In considering ways to improve cost-benefit analysis, Sunstein devotes particular attention to what he calls the “knowledge problem” – the challenge of obtaining adequate data to establish if a planned rule would increase social welfare across all affected parties. He suggests four reforms: improving the “notice-and-comment” process to obtain broader views on the likely impact of proposed regulations; retrospectively analyzing rules to determine how well reality agrees with intentions; conducting randomized controlled trials in policy-making to prospectively test the effects of new rules; and instituting “measure and react” protocols to obtain real-time data on the consequences of new regulations and adjust accordingly. These are all thought-provoking ideas, albeit with varying degrees of complexity and implementation challenges, which warrant consideration and wider implementation.
But these technical solutions may not solve a larger problem rooted in human psychology: how can we best help decision-makers use these complex models to make what are often binary decisions? As noted by risk modeling expert Sam Savage, in most organizations, “[e]xecutives’ desire to work with “a number,” to plug in an average figure, is legendary,” particularly in high-uncertainty situations. Sunstein would likely argue that in all but the simplest cases, the “number” is far less important than the insights gleaned from the analytic approach. But what should a harried decision-maker suffering from information overload do with the information that the projected benefits of a proposed pollution control rule just barely offset its projected costs, or vice versa? Given his vast experience, it would be helpful to hear more details from Sunstein about his successes and lessons learned in helping senior leaders look past top-line results as they incorporate cost-benefit studies into policy decisions.
Cost-benefit analysis faces tough challenges, without easy solutions – but Sunstein is appropriate to indulge in some celebration, even while acknowledging the work that lies ahead.
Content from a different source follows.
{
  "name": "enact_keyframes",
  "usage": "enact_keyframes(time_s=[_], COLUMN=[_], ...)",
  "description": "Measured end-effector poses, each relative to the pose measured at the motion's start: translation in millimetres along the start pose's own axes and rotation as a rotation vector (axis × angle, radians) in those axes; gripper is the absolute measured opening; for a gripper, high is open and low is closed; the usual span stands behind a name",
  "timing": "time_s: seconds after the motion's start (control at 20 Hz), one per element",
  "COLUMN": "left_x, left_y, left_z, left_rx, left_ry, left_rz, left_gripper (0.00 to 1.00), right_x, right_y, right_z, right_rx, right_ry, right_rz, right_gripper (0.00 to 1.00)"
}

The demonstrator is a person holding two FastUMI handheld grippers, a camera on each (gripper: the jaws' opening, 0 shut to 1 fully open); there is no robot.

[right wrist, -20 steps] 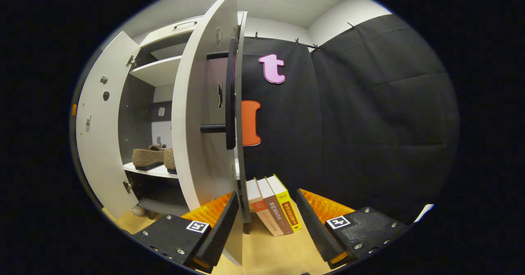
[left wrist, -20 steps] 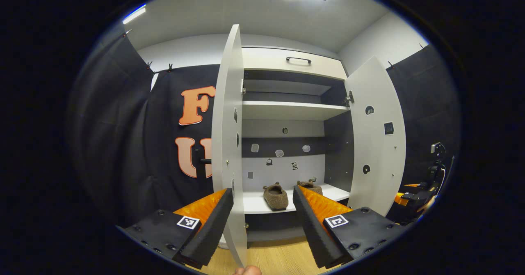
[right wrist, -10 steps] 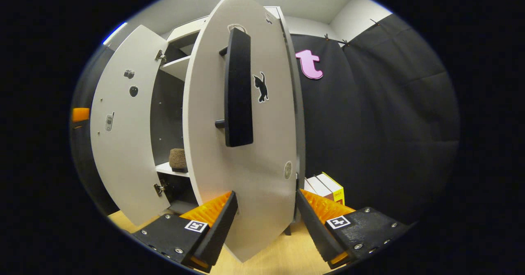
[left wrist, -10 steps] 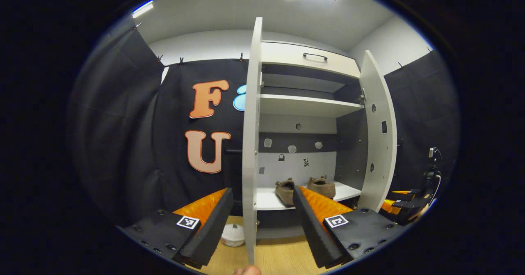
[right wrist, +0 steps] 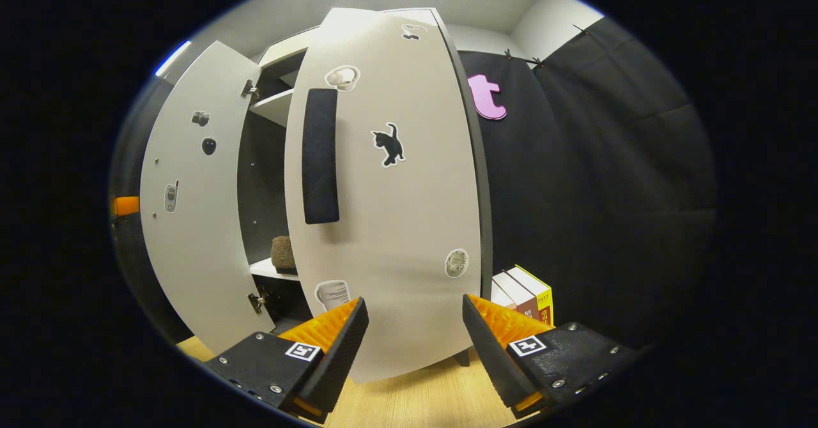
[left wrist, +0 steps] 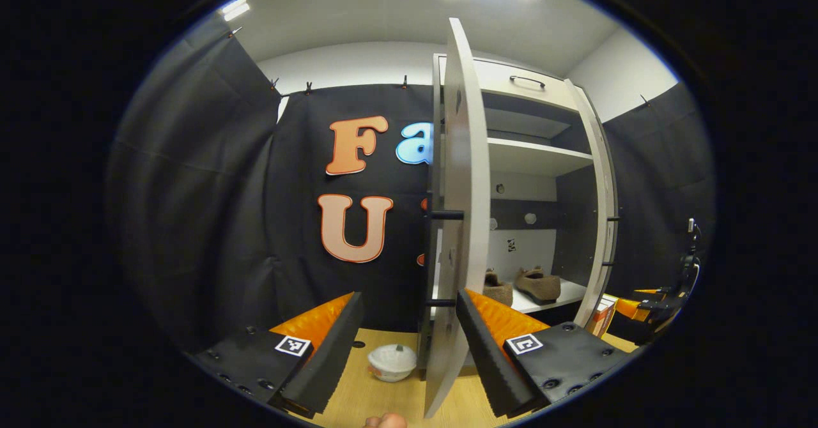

The late British statistician George Box’s observation that “all models are wrong, but some are useful” certainly applies to these studies that, despite their limitations, have brought a much-needed dose of analytic rigor to regulatory decisions that would otherwise be ruled by emotion and anecdotes. And as Sunstein notes, cost-benefit models have become progressively less wrong and more useful over time, and will surely continue to improve. The cost-benefit revolution may be incomplete and its pace of progress uncertain, but it’s far from over. ¡Viva la revolución!
Thanks to MIT Press for providing me with a complimentary review copy of this book.